Problem statement: The entries below need to be transcribed verbatim.
**********
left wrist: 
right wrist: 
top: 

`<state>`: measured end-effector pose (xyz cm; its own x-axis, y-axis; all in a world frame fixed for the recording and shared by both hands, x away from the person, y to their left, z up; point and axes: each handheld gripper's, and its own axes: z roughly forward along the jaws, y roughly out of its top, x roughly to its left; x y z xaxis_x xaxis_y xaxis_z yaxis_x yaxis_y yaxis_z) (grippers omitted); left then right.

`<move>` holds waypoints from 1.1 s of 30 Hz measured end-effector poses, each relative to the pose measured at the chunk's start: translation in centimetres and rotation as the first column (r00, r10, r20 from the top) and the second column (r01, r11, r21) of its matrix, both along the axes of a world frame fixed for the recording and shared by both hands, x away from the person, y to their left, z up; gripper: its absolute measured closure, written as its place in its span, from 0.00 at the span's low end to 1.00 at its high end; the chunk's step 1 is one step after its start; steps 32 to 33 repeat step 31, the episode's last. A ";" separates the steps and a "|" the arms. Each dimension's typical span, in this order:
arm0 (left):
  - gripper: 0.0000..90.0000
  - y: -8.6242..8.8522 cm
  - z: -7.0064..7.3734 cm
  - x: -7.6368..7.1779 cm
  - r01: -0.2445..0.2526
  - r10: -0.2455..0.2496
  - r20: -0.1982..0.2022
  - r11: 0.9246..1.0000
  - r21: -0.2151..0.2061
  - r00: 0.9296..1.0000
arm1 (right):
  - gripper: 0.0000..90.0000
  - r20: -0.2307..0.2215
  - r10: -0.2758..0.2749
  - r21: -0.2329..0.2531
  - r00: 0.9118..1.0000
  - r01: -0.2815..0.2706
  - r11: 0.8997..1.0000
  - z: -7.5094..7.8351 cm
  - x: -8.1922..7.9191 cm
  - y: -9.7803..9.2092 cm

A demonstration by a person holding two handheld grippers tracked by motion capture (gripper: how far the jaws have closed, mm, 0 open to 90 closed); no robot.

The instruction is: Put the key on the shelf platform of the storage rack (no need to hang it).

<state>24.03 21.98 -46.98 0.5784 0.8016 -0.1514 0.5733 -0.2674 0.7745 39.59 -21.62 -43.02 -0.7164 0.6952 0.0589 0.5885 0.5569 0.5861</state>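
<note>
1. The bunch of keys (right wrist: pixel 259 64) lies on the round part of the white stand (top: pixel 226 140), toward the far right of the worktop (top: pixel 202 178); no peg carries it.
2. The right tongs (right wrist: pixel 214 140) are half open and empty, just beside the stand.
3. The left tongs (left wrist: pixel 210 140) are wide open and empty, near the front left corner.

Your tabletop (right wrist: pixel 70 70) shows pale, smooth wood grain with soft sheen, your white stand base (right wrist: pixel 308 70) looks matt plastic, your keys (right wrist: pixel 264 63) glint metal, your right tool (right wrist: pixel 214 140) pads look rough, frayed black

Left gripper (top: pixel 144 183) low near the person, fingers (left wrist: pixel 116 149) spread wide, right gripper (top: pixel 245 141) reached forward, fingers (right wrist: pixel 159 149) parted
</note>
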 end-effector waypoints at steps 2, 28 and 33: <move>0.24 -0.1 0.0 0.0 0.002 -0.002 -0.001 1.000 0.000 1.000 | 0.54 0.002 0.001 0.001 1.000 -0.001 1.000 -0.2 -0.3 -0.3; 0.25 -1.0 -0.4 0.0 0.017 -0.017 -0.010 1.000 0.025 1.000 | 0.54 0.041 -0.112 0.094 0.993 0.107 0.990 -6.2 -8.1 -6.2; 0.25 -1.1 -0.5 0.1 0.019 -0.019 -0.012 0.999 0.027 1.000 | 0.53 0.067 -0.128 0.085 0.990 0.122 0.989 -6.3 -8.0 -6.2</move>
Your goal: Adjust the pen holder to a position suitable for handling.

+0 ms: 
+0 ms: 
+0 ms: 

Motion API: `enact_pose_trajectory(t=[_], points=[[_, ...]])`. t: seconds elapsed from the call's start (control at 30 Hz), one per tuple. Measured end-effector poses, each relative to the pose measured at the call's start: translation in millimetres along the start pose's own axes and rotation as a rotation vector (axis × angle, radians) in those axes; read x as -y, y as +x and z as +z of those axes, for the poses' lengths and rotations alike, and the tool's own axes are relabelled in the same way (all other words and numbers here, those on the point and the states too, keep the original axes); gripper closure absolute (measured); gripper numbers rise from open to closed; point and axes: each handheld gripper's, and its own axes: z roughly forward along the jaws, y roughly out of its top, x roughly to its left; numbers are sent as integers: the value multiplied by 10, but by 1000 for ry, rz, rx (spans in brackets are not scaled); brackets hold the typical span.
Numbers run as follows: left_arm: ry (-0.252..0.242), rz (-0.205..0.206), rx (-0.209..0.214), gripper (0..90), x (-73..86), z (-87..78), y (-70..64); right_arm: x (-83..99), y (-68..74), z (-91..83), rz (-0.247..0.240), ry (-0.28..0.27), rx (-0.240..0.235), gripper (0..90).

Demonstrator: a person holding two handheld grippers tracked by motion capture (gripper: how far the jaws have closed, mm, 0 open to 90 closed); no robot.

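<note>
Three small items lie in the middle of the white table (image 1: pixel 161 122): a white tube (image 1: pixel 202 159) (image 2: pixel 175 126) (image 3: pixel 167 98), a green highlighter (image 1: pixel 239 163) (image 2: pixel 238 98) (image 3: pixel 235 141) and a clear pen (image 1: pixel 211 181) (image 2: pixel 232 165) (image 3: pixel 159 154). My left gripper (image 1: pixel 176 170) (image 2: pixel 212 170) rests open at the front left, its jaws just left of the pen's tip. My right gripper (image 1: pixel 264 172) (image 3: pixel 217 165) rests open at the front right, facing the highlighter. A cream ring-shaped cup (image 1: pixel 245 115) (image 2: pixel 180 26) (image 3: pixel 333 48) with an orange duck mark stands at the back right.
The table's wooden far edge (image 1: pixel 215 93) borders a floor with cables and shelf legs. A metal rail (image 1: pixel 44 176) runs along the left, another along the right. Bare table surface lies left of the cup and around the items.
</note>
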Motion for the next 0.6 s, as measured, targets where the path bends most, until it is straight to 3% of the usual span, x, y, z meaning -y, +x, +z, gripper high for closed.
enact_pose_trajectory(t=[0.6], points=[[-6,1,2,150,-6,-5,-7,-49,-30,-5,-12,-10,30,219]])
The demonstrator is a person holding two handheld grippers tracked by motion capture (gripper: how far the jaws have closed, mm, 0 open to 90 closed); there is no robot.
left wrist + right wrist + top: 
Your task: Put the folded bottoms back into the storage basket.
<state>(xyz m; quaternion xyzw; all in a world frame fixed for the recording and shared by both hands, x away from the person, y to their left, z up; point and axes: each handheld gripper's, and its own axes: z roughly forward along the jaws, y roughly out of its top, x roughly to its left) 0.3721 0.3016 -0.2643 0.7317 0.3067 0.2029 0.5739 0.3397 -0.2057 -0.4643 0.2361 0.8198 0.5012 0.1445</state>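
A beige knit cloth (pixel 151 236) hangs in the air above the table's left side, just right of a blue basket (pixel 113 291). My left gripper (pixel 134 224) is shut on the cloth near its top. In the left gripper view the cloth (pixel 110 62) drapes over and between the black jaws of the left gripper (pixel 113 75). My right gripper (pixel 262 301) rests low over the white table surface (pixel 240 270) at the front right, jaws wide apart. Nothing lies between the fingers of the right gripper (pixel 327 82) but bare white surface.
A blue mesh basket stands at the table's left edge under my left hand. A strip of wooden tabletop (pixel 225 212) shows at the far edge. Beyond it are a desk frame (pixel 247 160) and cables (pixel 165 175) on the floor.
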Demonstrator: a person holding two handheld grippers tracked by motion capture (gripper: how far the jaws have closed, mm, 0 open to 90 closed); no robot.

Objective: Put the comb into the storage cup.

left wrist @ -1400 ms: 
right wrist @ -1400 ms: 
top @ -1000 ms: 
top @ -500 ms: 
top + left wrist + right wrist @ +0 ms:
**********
Result:
left wrist: 
right wrist: 
top: 

`<state>`: measured end-effector pose (xyz cm; its own x-axis, y-axis; all in a world frame fixed for the recording and shared by both hands, x away from the person, y to their left, z up; point and axes: each handheld gripper's, and its own axes: z roughly forward along the jaws, y roughly out of its top, x roughly to its left; x y z xaxis_x xaxis_y xaxis_z yaxis_x yaxis_y yaxis_z) (grippers omitted); left then right.

`<move>` holds waypoints from 1.1 s of 30 Hz measured end-effector poses, each relative to the pose measured at the chunk's start: translation in centimetres and rotation as the first column (r00, r10, r20 from the top) and the second column (r01, r11, r21) of its matrix, both along the axes of a world frame fixed for the recording and shared by both hands, x away from the person, y to their left, z up; gripper: its absolute measured closure, written as its place in its span, from 0.00 at the span's low end to 1.00 at its high end; the chunk's step 1 is one step after its start; steps 32 to 33 repeat step 31, the episode's last. A ";" separates the steps and a "|" the arms. Each dimension's typical span, in this order:
arm0 (left):
  - gripper: 0.0000..90.0000
  - y: -8.6242..8.8522 cm
  - z: -7.0064..7.3734 cm
  - x: -7.6368..7.1779 cm
  - r01: -0.2445..0.2526
  - r10: -0.2455..0.2496
  - r20: -0.1982..0.2022
  - r11: 0.9246..1.0000
  - r21: -0.2151..0.2061
  - r00: 0.9296..1.0000
arm1 (right):
  - gripper: 0.0000..90.0000
  - r20: -0.2307..0.2215
  - r10: -0.2758..0.2749
  - r21: -0.2329..0.2531
  - r00: 0.9118..1.0000
  - r01: -0.2815..0.2706
  - r11: 0.8997..1.0000
  - z: -7.5094..7.8351 cm
  - x: -8.1922..7.9191 cm
  - y: -9.7803..9.2092 cm

A demonstration by a person holding two handheld grippers tracked by motion capture (gripper: how far the jaws have closed, mm, 0 open to 90 closed); no robot.

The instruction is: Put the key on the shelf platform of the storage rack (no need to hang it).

<state>24.03 21.98 -46.98 0.5784 0.8016 -0.1514 0.5733 -0.2674 0.7745 39.59 -21.62 -43.02 -0.7164 0.6952 0.0589 0.5885 0.5569 0.5861</state>
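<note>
1. The bunch of keys (right wrist: pixel 259 64) lies on the round part of the white stand (top: pixel 226 140), toward the far right of the worktop (top: pixel 202 178); no peg carries it.
2. The right tongs (right wrist: pixel 214 140) are half open and empty, just beside the stand.
3. The left tongs (left wrist: pixel 210 140) are wide open and empty, near the front left corner.

Your tabletop (right wrist: pixel 70 70) shows pale, smooth wood grain with soft sheen, your white stand base (right wrist: pixel 308 70) looks matt plastic, your keys (right wrist: pixel 264 63) glint metal, your right tool (right wrist: pixel 214 140) pads look rough, frayed black

Left gripper (top: pixel 144 183) low near the person, fingers (left wrist: pixel 116 149) spread wide, right gripper (top: pixel 245 141) reached forward, fingers (right wrist: pixel 159 149) parted
</note>
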 end-effector waypoints at steps 2, 28 and 33: <move>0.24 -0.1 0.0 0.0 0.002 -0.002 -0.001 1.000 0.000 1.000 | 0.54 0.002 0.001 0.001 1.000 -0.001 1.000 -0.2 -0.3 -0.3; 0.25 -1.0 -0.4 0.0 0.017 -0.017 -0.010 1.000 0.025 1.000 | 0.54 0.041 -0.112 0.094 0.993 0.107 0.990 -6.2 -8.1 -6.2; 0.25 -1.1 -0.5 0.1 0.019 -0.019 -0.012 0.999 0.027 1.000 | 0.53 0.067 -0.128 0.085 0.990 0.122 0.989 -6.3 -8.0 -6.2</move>
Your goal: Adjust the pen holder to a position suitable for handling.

+0 ms: 
+0 ms: 
+0 ms: 

Motion API: `enact_pose_trajectory(t=[_], points=[[_, ...]])`. t: seconds elapsed from the call's start (control at 30 Hz), one per tuple. Measured end-effector poses, each relative to the pose measured at the call's start: translation in millimetres along the start pose's own axes and rotation as a rotation vector (axis × angle, radians) in those axes; read x as -y, y as +x and z as +z of those axes, for the poses' lengths and rotations alike, and the tool's own axes are relabelled in the same way (all other words and numbers here, those on the point and the states too, keep the original axes); gripper closure absolute (measured); gripper numbers rise from open to closed; point and axes: each handheld gripper's, and its own axes: z roughly forward along the jaws, y roughly out of its top, x roughly to its left; numbers are sent as integers: the value multiplied by 10, but by 1000 for ry, rz, rx (spans in brackets are not scaled); brackets hold the typical span.
Numbers run as follows: left_arm: ry (-0.252..0.242), rz (-0.205..0.206), rx (-0.209..0.214), gripper (0..90), x (-73..86), z (-87..78), y (-70..64); right_arm: x (-83..99), y (-68..74), z (-91..83), rz (-0.247..0.240), ry (-0.28..0.27), rx (-0.240..0.235), gripper (0..90).

Demonstrator: a person holding two handheld grippers tracked by motion capture (gripper: how far the jaws have closed, mm, 0 open to 90 closed); no robot.

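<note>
Three small items lie in the middle of the white table (image 1: pixel 161 122): a white tube (image 1: pixel 202 159) (image 2: pixel 175 126) (image 3: pixel 167 98), a green highlighter (image 1: pixel 239 163) (image 2: pixel 238 98) (image 3: pixel 235 141) and a clear pen (image 1: pixel 211 181) (image 2: pixel 232 165) (image 3: pixel 159 154). My left gripper (image 1: pixel 176 170) (image 2: pixel 212 170) rests open at the front left, its jaws just left of the pen's tip. My right gripper (image 1: pixel 264 172) (image 3: pixel 217 165) rests open at the front right, facing the highlighter. A cream ring-shaped cup (image 1: pixel 245 115) (image 2: pixel 180 26) (image 3: pixel 333 48) with an orange duck mark stands at the back right.
The table's wooden far edge (image 1: pixel 215 93) borders a floor with cables and shelf legs. A metal rail (image 1: pixel 44 176) runs along the left, another along the right. Bare table surface lies left of the cup and around the items.
</note>
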Motion for the next 0.6 s, as measured, targets where the path bends most, until it is straight to 3% of the usual span, x, y, z meaning -y, +x, +z, gripper high for closed.
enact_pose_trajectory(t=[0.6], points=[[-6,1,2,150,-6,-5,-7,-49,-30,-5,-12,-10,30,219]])
The demonstrator is a person holding two handheld grippers tracked by motion capture (gripper: how far the jaws have closed, mm, 0 open to 90 closed); there is no robot.
left wrist + right wrist + top: 
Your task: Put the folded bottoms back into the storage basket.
<state>(xyz m; quaternion xyzw; all in a world frame fixed for the recording and shared by both hands, x away from the person, y to their left, z up; point and axes: each handheld gripper's, and its own axes: z roughly forward along the jaws, y roughly out of its top, x roughly to its left) 0.3721 0.3016 -0.2643 0.7317 0.3067 0.2029 0.5739 0.3397 -0.2057 -0.4643 0.2361 0.8198 0.5012 0.1445</state>
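A beige knit cloth (pixel 151 236) hangs in the air above the table's left side, just right of a blue basket (pixel 113 291). My left gripper (pixel 134 224) is shut on the cloth near its top. In the left gripper view the cloth (pixel 110 62) drapes over and between the black jaws of the left gripper (pixel 113 75). My right gripper (pixel 262 301) rests low over the white table surface (pixel 240 270) at the front right, jaws wide apart. Nothing lies between the fingers of the right gripper (pixel 327 82) but bare white surface.
A blue mesh basket stands at the table's left edge under my left hand. A strip of wooden tabletop (pixel 225 212) shows at the far edge. Beyond it are a desk frame (pixel 247 160) and cables (pixel 165 175) on the floor.
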Demonstrator: a person holding two handheld grippers tracked by motion capture (gripper: how far the jaws have closed, mm, 0 open to 90 closed); no robot.

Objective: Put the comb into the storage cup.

left wrist @ -1400 ms: 
right wrist @ -1400 ms: 
top @ -1000 ms: 
top @ -500 ms: 
top + left wrist + right wrist @ +0 ms:

No other output belongs with this exercise.